Marcella felt very small, very helpless.  She had a sudden vision of a man dying in an agony of poisoning while she stood frantic in a doctor’s laboratory, antidotes all round her, but no knowledge in her brain of which drug to use.  And all the time his agony went on, and death drew nearer.  She had not the least idea in the world what to do for Louis Fame.  He frightened her, he disgusted her, he made her feel hungrily anxious to help, he made her feel responsible and yet helpless, but at the same time it mattered and challenged her that he had appealed to her at all.  She thought of her father, and remembered with a pang that she knew nothing about him except superficially.  She thought of his books, but nothing in them seemed helpful.  She thought of the Bible, of her poetry, her legends.  They were a blur, a mist.  Nothing in them held out a hand to hail her.  There seemed nothing that she could do.
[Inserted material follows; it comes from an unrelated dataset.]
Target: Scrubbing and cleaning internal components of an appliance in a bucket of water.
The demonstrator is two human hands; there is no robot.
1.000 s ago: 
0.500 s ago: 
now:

“Oh,” she cried passionately, “I’m such a fool.  If only I was clever!  If only I knew what to do.”

Before she had finished speaking came a flash of insight, and she went on, in the same breath, “But there’s one thing that occurs to me.  You think about yourself far too much.  Old Wullie—­I’ll tell you about him some day—­used to say that if we were quiet and didn’t fuss about ourselves too much God would walk along our lives and help us to kill beasts—­like whisky—­”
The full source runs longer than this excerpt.